Taylor Roe

Personal information
- Born: October 13, 2000 (age 25)

Sport
- Sport: Athletics
- Event: Long-distance running

Achievements and titles
- Personal best(s): 3000m: 8:51.60 (2024) 5000m: 14:49.91 (2025) 10000m: 30:58.66 (2025) Road 10 miles: 49:53 (2025) Half marathon: 1:06:20 (2026)

Medal record
Representing United States
NACAC Championships
| Gold medal – first place | 2025 Freeport | 10,000 m |

= Taylor Roe =

American athlete (born 2000)

Taylor Roe (born 13 October 2000) is an American long-distance runner. She holds the American records for the road 10 km and 15 km.

==Early life==
From the state of Washington, she attended Lake Stevens High School, graduating in 2019 having won nine individual state titles in cross country and track.

==NCAA==
She competed for Oklahoma State University and had a second-place finish at the 2020 NCAA Division I cross country championships.
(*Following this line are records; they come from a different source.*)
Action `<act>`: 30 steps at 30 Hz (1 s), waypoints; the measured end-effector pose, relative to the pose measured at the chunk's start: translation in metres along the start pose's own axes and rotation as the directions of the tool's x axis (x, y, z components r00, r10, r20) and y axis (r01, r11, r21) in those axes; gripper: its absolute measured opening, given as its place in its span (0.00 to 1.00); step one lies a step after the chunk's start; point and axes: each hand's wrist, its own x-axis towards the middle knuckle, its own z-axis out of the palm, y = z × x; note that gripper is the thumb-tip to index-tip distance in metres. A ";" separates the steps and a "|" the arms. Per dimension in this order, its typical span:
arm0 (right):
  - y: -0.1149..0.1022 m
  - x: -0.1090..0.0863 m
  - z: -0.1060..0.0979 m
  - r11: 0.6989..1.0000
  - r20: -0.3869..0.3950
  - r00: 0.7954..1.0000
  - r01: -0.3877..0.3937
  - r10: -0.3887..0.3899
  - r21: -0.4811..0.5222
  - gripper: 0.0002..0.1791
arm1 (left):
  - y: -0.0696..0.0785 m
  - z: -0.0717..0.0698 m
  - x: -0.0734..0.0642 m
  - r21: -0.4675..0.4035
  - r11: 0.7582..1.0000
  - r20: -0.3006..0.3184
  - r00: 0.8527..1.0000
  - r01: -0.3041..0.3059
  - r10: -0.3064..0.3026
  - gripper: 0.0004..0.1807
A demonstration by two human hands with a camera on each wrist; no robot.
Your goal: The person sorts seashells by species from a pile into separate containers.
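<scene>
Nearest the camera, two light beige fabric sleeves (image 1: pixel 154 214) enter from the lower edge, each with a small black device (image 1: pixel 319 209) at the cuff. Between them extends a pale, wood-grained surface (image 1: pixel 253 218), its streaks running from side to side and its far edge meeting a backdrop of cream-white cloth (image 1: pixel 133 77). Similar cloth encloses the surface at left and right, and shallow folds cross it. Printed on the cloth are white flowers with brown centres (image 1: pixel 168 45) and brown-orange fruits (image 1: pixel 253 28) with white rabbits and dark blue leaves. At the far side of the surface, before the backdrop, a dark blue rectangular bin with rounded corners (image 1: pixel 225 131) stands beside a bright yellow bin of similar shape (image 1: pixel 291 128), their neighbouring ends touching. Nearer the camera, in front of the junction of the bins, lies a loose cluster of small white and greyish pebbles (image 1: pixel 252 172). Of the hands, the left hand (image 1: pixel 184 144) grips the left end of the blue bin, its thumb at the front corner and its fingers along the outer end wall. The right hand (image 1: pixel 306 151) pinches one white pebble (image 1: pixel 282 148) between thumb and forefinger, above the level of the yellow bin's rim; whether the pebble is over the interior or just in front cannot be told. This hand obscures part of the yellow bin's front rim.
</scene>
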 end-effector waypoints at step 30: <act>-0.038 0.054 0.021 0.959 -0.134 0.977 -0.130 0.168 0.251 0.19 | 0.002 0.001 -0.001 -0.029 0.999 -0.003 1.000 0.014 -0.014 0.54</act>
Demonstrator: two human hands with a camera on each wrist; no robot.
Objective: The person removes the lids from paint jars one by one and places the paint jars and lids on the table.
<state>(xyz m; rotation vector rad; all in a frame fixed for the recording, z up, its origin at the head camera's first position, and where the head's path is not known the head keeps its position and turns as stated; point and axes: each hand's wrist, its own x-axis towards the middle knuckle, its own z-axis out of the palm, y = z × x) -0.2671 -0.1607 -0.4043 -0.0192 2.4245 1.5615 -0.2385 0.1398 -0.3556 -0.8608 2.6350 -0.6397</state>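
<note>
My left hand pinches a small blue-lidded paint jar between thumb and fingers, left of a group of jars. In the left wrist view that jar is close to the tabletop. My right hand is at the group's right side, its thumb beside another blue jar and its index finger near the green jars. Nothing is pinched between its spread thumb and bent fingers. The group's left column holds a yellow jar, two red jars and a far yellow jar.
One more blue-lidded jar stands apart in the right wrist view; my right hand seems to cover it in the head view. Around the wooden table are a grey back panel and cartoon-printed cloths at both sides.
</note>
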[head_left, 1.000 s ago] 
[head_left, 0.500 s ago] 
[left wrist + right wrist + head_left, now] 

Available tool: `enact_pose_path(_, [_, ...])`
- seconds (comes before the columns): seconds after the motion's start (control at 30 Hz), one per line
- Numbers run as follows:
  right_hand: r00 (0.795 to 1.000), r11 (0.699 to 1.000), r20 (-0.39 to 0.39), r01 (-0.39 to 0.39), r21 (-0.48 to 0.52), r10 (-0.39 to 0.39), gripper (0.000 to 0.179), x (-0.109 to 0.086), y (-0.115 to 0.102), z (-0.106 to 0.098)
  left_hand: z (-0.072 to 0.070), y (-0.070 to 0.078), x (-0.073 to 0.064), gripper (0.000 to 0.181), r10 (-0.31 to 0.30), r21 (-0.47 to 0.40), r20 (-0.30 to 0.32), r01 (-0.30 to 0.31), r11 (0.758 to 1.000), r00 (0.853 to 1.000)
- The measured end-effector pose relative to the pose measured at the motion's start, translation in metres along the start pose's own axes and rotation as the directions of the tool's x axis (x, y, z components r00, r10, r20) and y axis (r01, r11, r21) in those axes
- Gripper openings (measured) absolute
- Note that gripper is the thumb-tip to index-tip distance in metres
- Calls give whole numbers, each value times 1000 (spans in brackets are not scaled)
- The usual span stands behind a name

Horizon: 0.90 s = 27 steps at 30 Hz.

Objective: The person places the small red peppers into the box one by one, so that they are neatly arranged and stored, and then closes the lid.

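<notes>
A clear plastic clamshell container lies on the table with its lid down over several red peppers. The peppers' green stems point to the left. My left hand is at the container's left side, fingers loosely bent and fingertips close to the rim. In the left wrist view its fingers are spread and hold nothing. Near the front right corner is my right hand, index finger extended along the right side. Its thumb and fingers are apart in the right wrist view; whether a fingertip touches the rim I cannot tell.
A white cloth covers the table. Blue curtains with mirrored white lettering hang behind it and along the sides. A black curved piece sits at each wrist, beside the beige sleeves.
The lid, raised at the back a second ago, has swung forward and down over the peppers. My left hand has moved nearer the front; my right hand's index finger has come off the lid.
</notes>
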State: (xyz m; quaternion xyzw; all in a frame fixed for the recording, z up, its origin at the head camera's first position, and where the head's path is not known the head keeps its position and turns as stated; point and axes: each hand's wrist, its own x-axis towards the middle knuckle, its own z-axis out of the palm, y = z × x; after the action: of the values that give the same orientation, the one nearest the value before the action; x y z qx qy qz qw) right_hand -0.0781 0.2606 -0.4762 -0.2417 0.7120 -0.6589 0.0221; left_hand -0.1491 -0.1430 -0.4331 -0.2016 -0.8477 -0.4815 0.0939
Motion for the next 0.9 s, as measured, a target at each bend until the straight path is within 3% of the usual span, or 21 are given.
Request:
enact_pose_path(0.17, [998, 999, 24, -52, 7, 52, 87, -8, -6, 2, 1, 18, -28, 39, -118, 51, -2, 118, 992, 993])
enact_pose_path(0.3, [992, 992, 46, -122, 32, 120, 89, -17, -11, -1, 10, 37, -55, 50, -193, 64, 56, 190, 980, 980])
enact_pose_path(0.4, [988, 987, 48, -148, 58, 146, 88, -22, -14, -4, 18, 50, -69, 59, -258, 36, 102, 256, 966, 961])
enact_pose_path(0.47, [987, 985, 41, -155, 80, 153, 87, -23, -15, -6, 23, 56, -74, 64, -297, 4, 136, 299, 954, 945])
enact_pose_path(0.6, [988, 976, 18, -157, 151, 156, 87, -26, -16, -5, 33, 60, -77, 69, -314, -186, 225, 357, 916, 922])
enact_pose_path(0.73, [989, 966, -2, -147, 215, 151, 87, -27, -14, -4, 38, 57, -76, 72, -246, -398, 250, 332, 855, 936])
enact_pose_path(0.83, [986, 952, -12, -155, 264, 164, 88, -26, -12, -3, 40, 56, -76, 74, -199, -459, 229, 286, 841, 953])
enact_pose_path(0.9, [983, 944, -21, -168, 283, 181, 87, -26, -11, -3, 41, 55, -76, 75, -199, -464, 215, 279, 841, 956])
She won the 2022 NCAA Indoor Championships over 3000 metres with a time of 8:58.95. She took the silver medal in the 2024 NCAA Indoor Championships over 5000 metres in March 2024, finishing runner-up to Parker Valby. She placed third in 10,000 metres and sixth in the 5,000 metres for Oklahoma State University at the 2024 NCAA Outdoor Championships in June 2024 in Eugene, Oregon.

==Professional career==
She turned professional with an endorsement deal with Puma in July 2024.

In March 2025, she won the USATF Half Marathon Championships in Atlanta, Georgia with a personal best time of 1:07.22.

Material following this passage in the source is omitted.